EXERCISE ->
For the listing below, return the line containing "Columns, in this", the line containing "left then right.", and all lines in between, exactly as written and nothing else.

PROVIDED ENTRIES ->
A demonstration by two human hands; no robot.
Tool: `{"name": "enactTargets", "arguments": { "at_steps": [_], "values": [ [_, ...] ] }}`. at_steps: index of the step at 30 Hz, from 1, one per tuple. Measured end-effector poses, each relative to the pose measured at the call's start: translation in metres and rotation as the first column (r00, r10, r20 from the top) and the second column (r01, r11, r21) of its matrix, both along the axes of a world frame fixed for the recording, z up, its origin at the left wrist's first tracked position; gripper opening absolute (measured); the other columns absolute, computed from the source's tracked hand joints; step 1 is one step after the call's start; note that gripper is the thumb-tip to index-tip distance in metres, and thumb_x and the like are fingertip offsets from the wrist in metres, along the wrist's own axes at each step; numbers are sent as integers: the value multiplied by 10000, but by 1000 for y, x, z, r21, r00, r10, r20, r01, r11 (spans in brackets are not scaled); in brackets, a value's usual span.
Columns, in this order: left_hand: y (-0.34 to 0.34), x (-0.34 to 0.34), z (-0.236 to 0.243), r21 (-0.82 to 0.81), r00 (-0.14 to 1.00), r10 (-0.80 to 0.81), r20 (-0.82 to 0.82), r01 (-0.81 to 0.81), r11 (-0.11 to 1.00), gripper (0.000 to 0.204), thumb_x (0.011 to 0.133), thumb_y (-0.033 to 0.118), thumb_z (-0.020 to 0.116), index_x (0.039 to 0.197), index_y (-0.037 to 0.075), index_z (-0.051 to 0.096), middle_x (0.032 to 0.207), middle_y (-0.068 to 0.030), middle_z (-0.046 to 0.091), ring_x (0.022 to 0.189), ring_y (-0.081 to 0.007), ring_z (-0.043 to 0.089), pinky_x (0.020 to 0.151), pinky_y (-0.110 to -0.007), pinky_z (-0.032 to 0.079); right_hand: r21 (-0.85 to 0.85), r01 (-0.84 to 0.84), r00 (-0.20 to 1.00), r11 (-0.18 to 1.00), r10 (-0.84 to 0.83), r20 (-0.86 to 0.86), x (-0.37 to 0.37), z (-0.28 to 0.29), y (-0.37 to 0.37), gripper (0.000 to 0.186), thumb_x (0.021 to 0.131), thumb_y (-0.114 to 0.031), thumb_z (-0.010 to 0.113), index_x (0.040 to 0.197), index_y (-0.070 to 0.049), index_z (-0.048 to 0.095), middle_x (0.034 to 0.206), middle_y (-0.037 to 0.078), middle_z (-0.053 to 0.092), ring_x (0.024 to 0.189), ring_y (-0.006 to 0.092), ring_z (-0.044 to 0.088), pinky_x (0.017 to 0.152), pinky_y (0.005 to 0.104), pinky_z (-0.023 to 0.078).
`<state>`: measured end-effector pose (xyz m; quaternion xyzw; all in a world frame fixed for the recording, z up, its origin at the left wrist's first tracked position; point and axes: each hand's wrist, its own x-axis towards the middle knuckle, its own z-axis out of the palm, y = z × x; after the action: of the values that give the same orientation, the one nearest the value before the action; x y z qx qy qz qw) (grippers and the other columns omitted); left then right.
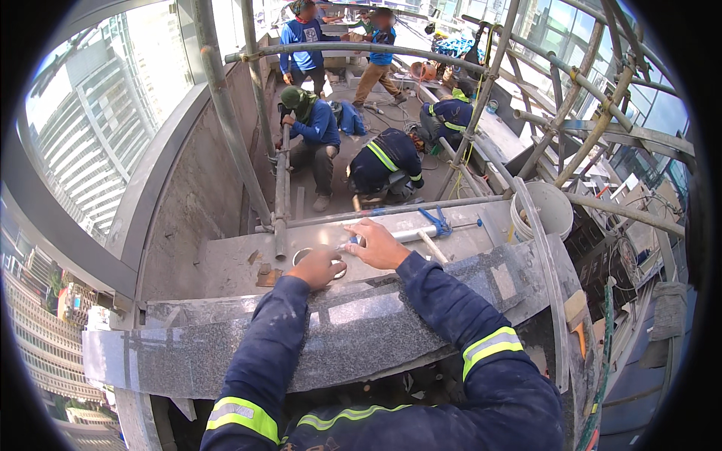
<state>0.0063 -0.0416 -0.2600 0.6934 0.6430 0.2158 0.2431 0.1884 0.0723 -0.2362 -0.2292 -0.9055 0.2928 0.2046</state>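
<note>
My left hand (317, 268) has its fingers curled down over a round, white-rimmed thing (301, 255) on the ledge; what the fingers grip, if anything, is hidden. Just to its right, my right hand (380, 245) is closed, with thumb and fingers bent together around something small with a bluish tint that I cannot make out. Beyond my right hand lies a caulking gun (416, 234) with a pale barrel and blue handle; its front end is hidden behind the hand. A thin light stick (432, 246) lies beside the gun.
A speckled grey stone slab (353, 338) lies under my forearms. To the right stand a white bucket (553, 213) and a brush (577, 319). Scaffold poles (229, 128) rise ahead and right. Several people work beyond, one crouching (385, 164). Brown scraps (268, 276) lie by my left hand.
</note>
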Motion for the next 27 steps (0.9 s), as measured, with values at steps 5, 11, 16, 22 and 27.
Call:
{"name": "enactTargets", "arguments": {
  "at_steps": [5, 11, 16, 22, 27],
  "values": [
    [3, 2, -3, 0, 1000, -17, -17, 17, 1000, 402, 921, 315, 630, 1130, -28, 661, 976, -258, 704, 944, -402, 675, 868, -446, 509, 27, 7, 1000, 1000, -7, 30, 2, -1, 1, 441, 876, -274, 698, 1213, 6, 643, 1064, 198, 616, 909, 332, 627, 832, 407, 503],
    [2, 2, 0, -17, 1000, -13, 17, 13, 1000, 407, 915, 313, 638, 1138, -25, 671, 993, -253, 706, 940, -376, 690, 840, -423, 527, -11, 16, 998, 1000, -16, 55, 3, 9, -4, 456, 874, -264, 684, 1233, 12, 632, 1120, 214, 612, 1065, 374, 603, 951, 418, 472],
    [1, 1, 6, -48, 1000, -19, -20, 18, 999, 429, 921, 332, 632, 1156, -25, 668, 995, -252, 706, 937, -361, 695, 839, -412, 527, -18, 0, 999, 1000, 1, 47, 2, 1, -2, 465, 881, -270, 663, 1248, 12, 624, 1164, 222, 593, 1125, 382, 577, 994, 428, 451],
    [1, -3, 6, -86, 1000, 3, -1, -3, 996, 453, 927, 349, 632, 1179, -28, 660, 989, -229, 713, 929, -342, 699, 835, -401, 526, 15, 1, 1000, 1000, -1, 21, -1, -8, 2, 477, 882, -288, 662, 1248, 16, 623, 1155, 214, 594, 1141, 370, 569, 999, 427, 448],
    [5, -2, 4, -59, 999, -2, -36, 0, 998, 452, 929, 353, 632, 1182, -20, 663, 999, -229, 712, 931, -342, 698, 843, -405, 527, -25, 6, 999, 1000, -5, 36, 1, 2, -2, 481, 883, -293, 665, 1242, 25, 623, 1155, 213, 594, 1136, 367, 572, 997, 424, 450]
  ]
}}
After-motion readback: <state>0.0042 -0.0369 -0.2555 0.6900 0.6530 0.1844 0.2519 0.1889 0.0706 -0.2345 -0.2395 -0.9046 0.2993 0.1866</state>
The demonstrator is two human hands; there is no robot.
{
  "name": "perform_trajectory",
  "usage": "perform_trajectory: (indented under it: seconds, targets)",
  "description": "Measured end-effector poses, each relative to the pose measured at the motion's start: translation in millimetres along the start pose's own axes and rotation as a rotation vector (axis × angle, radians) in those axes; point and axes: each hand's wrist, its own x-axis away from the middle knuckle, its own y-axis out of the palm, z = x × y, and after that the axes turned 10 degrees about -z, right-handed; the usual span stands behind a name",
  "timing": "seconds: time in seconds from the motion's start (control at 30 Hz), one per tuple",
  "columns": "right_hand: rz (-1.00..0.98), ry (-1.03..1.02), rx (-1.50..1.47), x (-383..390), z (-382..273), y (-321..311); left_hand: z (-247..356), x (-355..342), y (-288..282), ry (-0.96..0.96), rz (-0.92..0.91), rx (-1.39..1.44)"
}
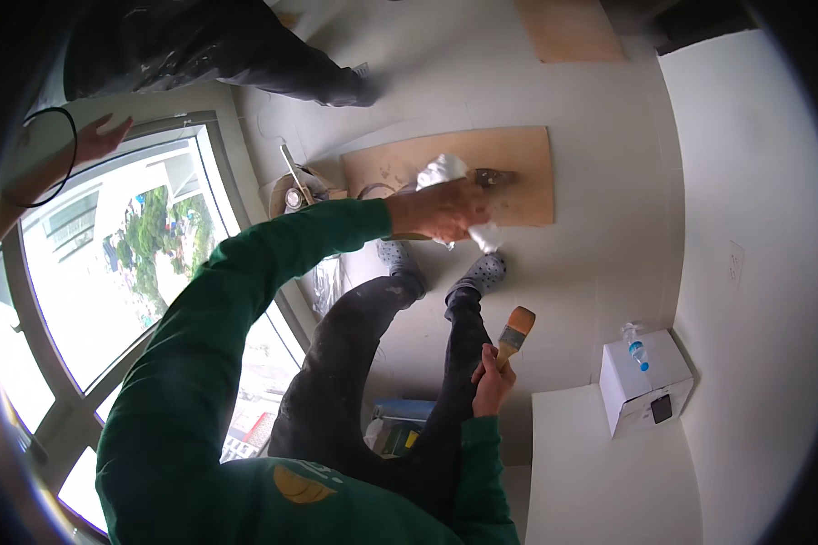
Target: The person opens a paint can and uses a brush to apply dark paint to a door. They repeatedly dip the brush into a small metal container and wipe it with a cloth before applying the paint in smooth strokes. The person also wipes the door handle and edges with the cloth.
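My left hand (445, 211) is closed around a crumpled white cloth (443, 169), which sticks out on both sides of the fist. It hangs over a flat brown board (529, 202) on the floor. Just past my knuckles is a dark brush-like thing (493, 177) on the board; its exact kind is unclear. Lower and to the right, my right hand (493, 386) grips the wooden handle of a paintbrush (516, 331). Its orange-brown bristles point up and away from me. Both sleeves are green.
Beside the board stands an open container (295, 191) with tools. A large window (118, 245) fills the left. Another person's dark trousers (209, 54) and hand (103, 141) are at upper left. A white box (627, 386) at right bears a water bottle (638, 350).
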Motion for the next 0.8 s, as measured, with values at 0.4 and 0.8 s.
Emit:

OUTPUT ->
Columns, in this order: left_hand: y (-0.34 to 0.34), x (-0.34 to 0.34), z (-0.236 to 0.243), r21 (-0.82 to 0.81), r00 (-0.14 to 1.00), r10 (-0.80 to 0.81), r20 (-0.82 to 0.82), r01 (-0.81 to 0.81), r11 (-0.11 to 1.00), gripper (0.000 to 0.204), thumb_x (0.011 to 0.133), thumb_y (-0.033 to 0.118), thumb_z (-0.020 to 0.116), index_x (0.039 to 0.197), index_y (-0.037 to 0.075), index_z (-0.051 to 0.096), middle_x (0.032 to 0.207), middle_y (-0.068 to 0.030), middle_z (-0.046 to 0.091), ring_x (0.022 to 0.189), ring_y (-0.081 to 0.007), ring_z (-0.043 to 0.089), pinky_x (0.020 to 0.151), pinky_y (-0.110 to -0.007), pinky_z (-0.032 to 0.079); right_hand: r21 (-0.85 to 0.85), r01 (-0.84 to 0.84), r00 (-0.20 to 1.00), r11 (-0.18 to 1.00), r10 (-0.84 to 0.83), r20 (-0.86 to 0.86), x (-0.37 to 0.37), z (-0.28 to 0.29), y (-0.37 to 0.37), gripper (0.000 to 0.186), thumb_x (0.021 to 0.131), thumb_y (-0.114 to 0.031), thumb_z (-0.010 to 0.113), index_x (0.040 to 0.197), index_y (-0.070 to 0.049), index_z (-0.048 to 0.095), middle_x (0.034 to 0.206), middle_y (-0.037 to 0.078), middle_z (-0.053 to 0.092), ring_x (0.024 to 0.189), ring_y (-0.006 to 0.092), ring_z (-0.044 to 0.088), pinky_x (0.017 to 0.152), pinky_y (0.005 to 0.104), pinky_z (-0.023 to 0.078).
`<state>`: measured end-effector pose (xyz m; quaternion xyzw; all in a world frame fixed for the recording, z up, its origin at the left wrist's first tracked position; point and axes: each hand's wrist, its own x-axis towards the middle knuckle, its own z-axis out of the palm, y = z × x; after the action: of the values that give the same orientation, the one nearest the value before the action; x y z qx qy qz qw) (grippers and the other columns omitted); left then right.

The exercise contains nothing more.